3. Build Kubeflow Pipeline from already created Kubernetes cluster and Python code

Once the Kubeflow pipeline is built, data scientists and ML engineers have the option to run the ML workflow either from jupyter notebook directly or uploading from google storage. There are also other options in market to automate kubeflow pipeline like Kale, Kubeflow Automated Pipeline Engine.

Kubeflow pipeline automates the ML workflow aiding in Continuous Training (CT) whenever there is a need for retraining after a change in the data and automating the CI / CD process whenever there is a code change triggering redeployment of ML models.

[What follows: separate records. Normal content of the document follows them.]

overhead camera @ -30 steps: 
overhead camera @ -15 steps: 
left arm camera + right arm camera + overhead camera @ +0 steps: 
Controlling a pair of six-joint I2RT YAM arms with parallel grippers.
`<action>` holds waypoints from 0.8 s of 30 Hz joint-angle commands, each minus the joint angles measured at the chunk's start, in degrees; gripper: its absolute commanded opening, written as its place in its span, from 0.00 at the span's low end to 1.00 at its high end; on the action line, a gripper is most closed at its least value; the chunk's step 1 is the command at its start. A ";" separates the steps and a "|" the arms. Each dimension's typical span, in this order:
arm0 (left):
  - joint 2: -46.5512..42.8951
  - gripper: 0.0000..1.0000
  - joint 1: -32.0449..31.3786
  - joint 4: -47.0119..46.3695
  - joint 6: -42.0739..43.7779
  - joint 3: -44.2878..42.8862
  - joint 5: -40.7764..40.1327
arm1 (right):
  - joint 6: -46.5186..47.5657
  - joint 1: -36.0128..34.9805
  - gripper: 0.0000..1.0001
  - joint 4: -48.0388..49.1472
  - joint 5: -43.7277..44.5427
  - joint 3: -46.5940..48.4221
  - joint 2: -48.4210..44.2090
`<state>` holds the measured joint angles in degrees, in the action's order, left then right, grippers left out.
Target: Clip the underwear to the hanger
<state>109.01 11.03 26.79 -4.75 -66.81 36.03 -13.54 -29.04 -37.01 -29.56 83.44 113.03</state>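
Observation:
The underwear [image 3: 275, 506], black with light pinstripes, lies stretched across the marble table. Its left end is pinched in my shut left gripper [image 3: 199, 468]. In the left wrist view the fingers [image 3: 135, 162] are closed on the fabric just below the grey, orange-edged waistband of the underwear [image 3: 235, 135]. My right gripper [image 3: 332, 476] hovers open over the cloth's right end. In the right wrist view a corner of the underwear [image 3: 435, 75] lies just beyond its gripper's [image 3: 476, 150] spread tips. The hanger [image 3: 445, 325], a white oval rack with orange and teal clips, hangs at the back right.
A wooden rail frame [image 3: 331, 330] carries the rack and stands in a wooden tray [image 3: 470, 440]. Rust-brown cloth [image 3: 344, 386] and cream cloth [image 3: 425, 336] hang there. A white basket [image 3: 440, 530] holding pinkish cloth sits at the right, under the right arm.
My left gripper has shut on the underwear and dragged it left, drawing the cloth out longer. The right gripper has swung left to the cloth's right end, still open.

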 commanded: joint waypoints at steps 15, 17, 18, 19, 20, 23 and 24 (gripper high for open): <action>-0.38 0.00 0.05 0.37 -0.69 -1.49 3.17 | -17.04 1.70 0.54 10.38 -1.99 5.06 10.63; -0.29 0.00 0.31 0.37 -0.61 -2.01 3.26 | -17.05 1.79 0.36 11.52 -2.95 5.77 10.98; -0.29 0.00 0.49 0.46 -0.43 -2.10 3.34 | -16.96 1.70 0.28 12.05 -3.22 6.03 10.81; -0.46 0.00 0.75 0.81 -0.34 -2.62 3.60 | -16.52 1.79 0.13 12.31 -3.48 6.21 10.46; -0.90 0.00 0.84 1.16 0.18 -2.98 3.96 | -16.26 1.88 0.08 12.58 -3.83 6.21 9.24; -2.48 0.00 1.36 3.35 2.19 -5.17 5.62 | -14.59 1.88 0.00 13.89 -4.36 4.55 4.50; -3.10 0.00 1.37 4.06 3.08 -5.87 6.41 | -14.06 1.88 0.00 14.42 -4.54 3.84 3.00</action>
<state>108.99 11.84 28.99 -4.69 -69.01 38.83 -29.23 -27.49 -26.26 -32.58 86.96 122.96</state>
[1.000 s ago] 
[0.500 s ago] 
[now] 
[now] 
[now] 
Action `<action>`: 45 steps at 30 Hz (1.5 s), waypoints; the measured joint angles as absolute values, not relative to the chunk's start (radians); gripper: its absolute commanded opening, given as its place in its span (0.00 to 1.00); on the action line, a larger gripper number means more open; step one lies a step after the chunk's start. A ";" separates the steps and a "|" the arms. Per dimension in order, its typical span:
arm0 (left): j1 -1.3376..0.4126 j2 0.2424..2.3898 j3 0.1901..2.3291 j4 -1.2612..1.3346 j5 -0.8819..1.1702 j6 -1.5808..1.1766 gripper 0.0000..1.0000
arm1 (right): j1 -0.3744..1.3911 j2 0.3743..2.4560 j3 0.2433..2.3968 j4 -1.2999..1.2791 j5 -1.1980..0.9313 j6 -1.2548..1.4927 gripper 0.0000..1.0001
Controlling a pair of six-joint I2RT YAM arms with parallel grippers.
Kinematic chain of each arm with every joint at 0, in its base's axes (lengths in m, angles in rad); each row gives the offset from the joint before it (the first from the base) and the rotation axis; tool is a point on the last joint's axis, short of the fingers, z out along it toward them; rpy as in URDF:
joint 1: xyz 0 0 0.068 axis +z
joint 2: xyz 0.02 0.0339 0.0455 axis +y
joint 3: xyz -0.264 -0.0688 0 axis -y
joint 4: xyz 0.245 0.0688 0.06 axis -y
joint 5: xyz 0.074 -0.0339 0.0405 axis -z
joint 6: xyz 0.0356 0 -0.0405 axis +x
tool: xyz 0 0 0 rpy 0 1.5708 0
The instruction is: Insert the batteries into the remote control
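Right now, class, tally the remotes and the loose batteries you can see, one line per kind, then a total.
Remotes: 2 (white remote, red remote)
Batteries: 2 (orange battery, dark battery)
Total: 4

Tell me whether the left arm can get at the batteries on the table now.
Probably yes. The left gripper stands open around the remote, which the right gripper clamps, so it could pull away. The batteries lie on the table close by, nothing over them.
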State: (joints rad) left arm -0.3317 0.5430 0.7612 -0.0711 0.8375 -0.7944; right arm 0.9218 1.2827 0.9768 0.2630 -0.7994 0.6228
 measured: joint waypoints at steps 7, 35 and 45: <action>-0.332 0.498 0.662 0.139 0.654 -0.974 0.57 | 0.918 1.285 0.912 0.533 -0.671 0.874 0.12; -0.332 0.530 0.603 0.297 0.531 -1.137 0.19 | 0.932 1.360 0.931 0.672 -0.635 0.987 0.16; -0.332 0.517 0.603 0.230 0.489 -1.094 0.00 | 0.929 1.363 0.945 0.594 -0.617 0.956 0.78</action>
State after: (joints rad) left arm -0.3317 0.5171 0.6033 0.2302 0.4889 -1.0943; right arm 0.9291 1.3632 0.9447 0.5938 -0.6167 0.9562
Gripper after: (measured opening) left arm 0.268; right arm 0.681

Limitation of Enterprise MLOps Solutions

Cost Intensive

Even though SageMaker provides the flexibility to customize Machine Learning models, the lack of interoperability to mix-and-match any cloud vendor’s Machine Learning services burden the enterprises adopting specific ML platforms. Every ML vendor provides a Basic and Enterprise version and the cost and services offered varies based on the selection. As enterprises advance in Machine Learning, the growing number of datasets demands an increase in pricing with respect to processing and storage capacity. The lack of relevant documentation and training along with the increasing cost to manage Machine Learning projects poses a threat to enterprises leading to fewer ML models in production.

Vendor Lock-in

ML platforms from Google, Amazon, Microsoft can run only on their own cloud or on-premise. Porting from one ML platform to another is a tedious task as it involves building ML platforms from the ground up along with a steep learning curve. Vendor lock-in is real and it restricts enterprises to adopt a multi-cloud strategy and deprives them of using products and services from hybrid vendors.

Steep Learning Curve

Different cloud vendors use their own tools and technologies to build ML platforms. Moreover, the understanding of End-to-End varies as some platforms have streamlined build and deployment of ML models while others concentrate much on data engineering automating the ML build process. The commonality among the cloud vendors’ ML platforms is that they are built on top of Kubernetes clusters. But the commonality ends there. Google’s Kubeflow Pipeline provides the flexibility in building ML pipelines either from Jupyter Notebook or from existing Kubernetes cluster using Python SDK or CLI. Amazon’s SageMaker uses Step Function and Code Pipeline to automate the CI / CD process. Microsoft’s Azure provides two different pipelines, one for building ML workflows and another for building CI / CD pipelines. The absence of an integrated end-to-end ML platform and the variety of options from different cloud vendors not only demands a steep learning curve but porting from one platform to another near to impossible.

Lack of Documentation

Each and every cloud vendor provides a detailed overview and steps to follow to build the ML pipelines. There are even articles from renowned data scientists to build end-to-end ML platforms. As Artificial Intelligence is evolving with constant improvements to the ML platform, the steps to build ML pipelines are often error-prone. Some of the ML platform’s Kubernetes engine still uses the older version of Kubernetes and the recent Kubernetes documentation remains irrelevant. To add more confusion, there is no documentation supporting the version mismatch. The heterogeneity in tools and technologies along with various cloud vendors and open source communities building ML platforms have exponentially increased the number of documentation. The increase in documentation not only adds a steep learning curve but also leads to confusion.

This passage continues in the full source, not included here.